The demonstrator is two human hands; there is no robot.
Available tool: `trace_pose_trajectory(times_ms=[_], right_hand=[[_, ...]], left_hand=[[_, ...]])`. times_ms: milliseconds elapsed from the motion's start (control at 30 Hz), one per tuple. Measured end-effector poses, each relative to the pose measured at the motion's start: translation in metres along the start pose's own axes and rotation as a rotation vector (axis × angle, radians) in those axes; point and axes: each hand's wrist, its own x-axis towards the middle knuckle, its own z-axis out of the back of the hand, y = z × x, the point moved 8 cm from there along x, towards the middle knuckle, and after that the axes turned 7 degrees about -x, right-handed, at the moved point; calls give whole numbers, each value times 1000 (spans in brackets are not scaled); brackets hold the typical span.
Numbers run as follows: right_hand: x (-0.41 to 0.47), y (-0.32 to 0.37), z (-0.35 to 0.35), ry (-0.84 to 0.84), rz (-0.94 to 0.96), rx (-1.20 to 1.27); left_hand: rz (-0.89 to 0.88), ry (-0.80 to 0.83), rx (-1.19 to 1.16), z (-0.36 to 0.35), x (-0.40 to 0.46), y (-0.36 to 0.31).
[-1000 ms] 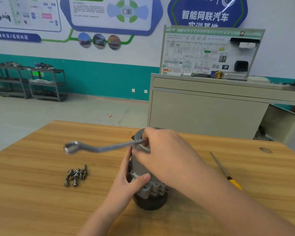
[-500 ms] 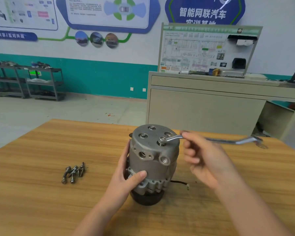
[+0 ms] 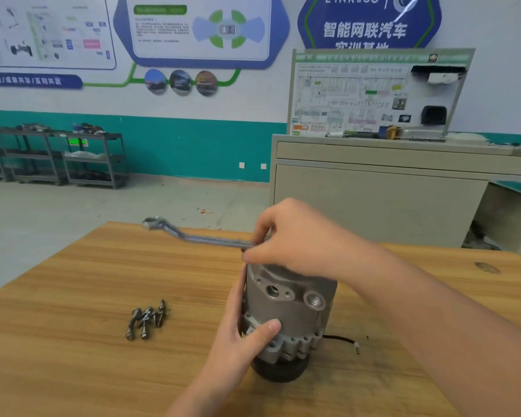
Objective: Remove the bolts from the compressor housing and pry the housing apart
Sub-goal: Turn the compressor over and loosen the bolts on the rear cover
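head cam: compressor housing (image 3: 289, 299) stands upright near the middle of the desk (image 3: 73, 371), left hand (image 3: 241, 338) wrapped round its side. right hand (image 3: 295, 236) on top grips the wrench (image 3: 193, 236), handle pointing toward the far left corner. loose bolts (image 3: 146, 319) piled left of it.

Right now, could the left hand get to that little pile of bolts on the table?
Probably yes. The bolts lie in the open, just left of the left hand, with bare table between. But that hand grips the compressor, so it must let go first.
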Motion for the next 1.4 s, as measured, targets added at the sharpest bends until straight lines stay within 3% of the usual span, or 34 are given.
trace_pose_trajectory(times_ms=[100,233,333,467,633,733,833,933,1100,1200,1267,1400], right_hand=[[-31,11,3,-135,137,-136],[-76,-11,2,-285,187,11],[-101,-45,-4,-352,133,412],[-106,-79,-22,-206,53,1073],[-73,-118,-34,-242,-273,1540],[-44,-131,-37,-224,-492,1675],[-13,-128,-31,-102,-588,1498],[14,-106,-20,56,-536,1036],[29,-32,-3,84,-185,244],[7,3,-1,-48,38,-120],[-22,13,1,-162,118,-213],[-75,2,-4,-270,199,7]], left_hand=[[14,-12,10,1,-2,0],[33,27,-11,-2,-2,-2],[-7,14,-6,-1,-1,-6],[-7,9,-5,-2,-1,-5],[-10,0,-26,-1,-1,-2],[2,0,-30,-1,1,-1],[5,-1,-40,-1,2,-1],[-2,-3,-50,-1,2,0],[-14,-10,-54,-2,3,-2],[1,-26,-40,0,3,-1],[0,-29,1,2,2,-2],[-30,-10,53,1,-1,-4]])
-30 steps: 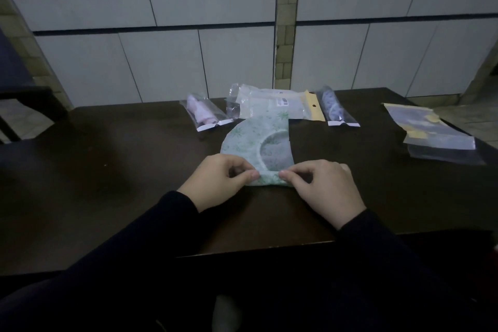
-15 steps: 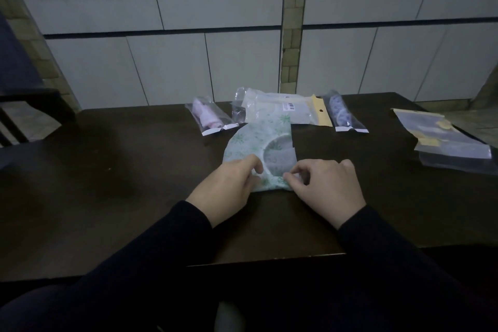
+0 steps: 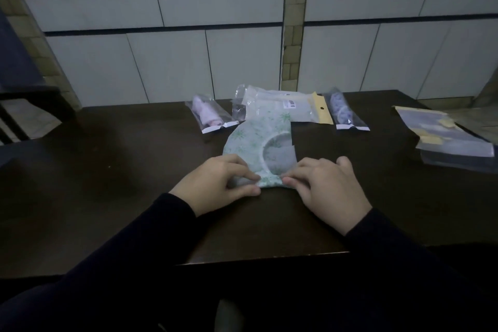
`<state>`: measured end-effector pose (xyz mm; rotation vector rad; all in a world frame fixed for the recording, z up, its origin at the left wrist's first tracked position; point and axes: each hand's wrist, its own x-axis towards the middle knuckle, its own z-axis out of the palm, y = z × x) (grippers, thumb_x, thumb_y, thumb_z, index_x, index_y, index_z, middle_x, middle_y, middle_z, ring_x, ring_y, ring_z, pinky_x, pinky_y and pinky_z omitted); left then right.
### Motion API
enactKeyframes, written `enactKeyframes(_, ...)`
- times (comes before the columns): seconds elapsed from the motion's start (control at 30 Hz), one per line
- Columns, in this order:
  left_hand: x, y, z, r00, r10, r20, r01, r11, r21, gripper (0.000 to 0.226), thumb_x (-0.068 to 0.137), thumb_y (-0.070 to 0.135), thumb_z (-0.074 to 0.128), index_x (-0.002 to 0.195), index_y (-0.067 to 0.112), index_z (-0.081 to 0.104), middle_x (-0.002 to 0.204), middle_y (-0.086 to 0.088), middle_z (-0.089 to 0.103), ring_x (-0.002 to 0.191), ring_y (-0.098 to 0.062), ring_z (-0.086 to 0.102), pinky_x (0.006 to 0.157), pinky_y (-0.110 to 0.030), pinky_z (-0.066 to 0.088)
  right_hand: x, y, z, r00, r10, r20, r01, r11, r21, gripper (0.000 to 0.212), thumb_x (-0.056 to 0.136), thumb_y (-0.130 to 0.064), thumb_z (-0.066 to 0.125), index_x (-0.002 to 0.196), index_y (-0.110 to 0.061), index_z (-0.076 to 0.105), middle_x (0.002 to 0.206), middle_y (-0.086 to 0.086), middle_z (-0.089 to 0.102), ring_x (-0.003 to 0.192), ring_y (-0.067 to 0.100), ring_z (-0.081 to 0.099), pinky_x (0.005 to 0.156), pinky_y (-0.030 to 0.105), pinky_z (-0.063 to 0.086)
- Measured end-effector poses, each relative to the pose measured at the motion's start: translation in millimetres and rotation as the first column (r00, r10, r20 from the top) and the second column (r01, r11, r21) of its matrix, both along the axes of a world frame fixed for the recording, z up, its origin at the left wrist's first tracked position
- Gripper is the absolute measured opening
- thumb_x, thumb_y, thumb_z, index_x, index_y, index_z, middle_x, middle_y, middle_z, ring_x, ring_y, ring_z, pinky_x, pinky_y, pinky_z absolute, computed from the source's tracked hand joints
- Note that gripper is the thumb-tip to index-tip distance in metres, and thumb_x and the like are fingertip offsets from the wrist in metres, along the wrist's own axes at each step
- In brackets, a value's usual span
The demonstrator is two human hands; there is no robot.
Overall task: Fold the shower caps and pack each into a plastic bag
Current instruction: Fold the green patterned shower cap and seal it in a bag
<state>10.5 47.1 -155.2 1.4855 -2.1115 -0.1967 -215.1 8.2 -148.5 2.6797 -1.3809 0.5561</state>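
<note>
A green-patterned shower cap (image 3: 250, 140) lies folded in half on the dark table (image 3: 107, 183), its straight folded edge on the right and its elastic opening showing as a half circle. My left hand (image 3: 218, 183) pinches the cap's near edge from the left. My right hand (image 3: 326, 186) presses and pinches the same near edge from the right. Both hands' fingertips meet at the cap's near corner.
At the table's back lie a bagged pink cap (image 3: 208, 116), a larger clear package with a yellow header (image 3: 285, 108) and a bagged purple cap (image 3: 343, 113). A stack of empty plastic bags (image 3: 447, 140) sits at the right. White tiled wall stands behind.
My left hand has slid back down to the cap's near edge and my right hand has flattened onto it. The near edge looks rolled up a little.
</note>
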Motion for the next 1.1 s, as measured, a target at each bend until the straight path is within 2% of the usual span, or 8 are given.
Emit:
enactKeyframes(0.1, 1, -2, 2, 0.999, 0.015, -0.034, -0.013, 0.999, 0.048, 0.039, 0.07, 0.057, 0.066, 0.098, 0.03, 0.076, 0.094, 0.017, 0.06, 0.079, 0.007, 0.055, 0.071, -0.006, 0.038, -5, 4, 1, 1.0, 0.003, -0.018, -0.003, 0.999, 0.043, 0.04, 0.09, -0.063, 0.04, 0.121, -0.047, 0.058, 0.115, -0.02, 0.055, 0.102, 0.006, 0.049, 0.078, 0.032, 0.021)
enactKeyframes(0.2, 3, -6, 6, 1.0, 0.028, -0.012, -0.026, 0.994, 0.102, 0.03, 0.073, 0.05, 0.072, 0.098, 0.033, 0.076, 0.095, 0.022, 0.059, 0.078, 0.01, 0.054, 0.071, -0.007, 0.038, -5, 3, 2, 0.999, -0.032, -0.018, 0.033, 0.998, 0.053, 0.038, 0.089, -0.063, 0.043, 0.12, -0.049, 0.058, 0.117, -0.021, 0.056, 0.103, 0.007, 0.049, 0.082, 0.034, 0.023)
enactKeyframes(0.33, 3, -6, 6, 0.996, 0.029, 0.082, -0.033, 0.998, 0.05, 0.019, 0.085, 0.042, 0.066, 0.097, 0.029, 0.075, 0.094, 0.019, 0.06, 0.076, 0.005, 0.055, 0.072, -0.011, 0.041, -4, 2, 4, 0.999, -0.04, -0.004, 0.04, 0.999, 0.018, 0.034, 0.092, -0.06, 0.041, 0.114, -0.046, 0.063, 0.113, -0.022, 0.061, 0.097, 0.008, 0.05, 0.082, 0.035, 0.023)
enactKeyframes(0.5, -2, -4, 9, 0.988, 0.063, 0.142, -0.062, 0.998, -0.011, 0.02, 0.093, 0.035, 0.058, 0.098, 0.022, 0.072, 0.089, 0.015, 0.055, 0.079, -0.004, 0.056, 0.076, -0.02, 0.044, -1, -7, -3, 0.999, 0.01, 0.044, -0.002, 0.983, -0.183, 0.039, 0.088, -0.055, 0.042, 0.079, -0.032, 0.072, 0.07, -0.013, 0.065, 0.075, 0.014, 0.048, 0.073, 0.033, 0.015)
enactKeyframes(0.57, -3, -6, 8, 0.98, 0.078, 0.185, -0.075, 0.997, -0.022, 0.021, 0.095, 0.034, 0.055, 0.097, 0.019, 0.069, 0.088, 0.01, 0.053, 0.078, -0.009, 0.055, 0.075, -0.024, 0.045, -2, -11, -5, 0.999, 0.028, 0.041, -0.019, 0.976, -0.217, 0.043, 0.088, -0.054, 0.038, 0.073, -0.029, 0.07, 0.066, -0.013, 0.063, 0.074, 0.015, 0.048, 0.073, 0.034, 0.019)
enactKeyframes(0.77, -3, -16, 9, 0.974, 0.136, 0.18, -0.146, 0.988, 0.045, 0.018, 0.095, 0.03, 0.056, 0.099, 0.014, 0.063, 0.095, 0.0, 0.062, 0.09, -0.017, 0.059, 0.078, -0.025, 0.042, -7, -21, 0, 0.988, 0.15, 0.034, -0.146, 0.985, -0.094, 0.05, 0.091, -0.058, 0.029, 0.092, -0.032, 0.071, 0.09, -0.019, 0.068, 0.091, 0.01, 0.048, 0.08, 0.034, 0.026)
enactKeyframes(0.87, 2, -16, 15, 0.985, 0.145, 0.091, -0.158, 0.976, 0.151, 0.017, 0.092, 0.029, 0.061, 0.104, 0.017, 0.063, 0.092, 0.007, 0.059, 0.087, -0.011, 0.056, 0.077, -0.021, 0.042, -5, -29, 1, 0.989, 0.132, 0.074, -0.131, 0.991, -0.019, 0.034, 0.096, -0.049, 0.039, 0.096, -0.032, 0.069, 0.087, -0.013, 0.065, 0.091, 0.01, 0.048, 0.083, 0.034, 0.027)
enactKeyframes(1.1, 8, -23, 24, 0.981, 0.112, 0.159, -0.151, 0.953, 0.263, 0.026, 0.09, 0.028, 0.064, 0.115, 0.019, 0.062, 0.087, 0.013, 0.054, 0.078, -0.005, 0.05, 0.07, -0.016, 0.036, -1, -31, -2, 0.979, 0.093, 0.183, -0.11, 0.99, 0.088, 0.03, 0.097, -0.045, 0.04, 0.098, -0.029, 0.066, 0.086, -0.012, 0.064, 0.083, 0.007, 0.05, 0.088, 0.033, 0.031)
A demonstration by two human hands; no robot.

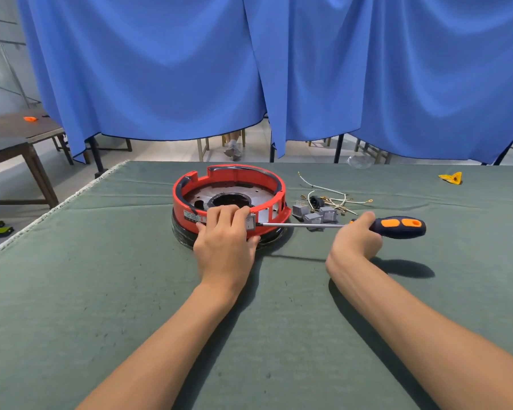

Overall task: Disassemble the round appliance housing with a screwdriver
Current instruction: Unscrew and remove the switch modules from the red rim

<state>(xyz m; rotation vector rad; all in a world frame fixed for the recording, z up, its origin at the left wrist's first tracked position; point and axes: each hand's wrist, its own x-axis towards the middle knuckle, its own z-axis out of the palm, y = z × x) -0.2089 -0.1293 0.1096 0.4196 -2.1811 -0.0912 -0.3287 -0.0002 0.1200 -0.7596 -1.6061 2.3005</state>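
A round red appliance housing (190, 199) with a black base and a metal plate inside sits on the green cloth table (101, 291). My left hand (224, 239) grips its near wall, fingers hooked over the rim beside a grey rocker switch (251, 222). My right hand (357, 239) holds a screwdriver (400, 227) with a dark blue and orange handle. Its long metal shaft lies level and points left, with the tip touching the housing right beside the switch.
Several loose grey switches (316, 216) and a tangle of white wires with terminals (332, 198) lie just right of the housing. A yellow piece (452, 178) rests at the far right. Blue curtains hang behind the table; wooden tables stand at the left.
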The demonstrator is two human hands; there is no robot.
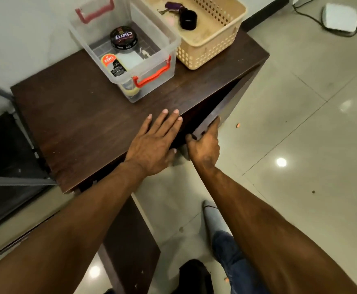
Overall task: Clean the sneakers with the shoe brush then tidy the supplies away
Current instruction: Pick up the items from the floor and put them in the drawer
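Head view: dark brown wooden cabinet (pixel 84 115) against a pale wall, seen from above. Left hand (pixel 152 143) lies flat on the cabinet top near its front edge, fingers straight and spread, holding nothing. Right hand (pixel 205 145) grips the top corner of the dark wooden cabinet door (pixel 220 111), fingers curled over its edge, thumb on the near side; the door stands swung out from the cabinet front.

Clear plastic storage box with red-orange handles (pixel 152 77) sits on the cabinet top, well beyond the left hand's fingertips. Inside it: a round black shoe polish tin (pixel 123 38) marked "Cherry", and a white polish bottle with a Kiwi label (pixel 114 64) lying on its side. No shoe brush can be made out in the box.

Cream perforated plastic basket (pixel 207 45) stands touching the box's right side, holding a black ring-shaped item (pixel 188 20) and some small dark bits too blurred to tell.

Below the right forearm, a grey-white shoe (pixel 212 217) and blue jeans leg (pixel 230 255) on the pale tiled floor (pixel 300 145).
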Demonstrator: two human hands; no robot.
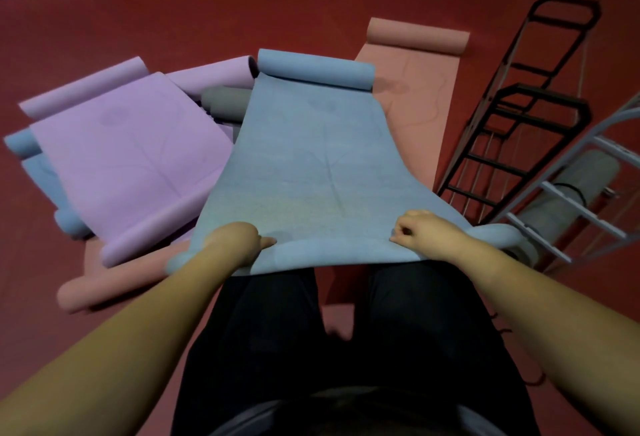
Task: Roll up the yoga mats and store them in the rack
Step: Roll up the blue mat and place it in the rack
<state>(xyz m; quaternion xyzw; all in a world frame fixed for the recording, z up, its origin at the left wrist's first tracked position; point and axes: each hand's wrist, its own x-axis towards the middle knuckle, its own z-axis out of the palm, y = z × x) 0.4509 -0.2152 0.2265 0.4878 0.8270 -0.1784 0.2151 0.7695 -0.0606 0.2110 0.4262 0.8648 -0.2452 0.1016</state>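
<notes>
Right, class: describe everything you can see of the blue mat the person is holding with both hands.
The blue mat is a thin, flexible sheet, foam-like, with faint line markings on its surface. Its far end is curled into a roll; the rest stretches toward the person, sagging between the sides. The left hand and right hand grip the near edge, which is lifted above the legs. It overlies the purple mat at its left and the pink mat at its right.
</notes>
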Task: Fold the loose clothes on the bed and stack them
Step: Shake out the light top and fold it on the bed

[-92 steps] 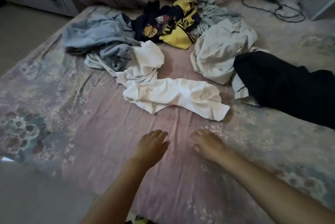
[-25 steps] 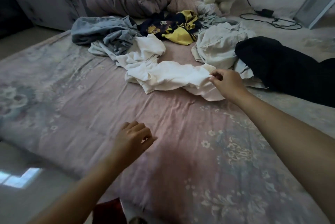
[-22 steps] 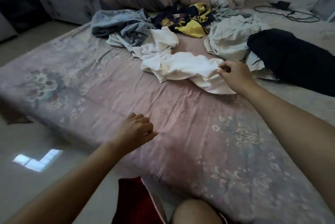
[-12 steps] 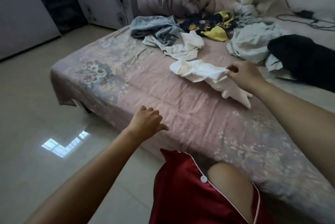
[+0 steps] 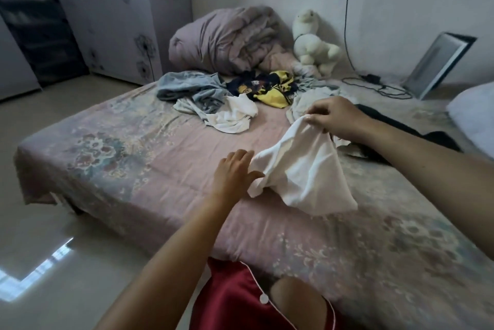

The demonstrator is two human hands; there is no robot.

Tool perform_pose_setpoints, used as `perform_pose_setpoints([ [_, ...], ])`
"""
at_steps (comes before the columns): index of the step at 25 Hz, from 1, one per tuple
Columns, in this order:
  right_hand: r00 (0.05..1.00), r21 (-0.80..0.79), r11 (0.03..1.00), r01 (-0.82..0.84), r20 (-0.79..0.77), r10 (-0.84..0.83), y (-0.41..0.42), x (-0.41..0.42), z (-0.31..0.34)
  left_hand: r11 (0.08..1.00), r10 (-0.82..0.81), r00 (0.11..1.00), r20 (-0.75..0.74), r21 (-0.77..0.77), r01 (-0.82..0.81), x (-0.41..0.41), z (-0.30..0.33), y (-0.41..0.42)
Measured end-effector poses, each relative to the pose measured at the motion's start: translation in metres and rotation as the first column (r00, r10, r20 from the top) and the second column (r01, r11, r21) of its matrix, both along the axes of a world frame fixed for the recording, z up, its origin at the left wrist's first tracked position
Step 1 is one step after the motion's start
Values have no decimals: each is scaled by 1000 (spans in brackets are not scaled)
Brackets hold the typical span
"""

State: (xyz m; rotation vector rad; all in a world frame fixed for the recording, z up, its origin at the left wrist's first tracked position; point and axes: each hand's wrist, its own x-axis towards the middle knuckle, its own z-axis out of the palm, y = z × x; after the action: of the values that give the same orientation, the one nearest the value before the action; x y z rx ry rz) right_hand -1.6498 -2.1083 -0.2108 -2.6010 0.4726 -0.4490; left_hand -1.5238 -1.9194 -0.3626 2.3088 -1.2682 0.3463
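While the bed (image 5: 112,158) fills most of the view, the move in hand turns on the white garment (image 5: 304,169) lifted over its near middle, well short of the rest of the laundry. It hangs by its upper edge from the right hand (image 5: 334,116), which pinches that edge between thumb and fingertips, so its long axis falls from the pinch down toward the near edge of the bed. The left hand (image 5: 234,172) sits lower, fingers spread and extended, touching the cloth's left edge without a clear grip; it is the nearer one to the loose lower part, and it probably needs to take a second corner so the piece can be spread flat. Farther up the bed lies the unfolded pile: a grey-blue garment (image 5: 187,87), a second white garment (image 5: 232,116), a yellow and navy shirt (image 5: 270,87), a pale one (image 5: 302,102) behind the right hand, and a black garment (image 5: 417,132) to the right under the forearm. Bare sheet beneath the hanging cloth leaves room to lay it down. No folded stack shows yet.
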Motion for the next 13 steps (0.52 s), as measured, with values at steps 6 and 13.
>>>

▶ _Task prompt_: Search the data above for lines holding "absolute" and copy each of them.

▶ _Solution to the exercise_:
- Gripper is the absolute measured opening
- thumb_x, thumb_y, thumb_z, index_x, index_y, index_z, middle_x, middle_y, middle_z, ring_x, ring_y, ring_z, pinky_x, pinky_y, pinky_z absolute, computed from the source's tracked hand joints

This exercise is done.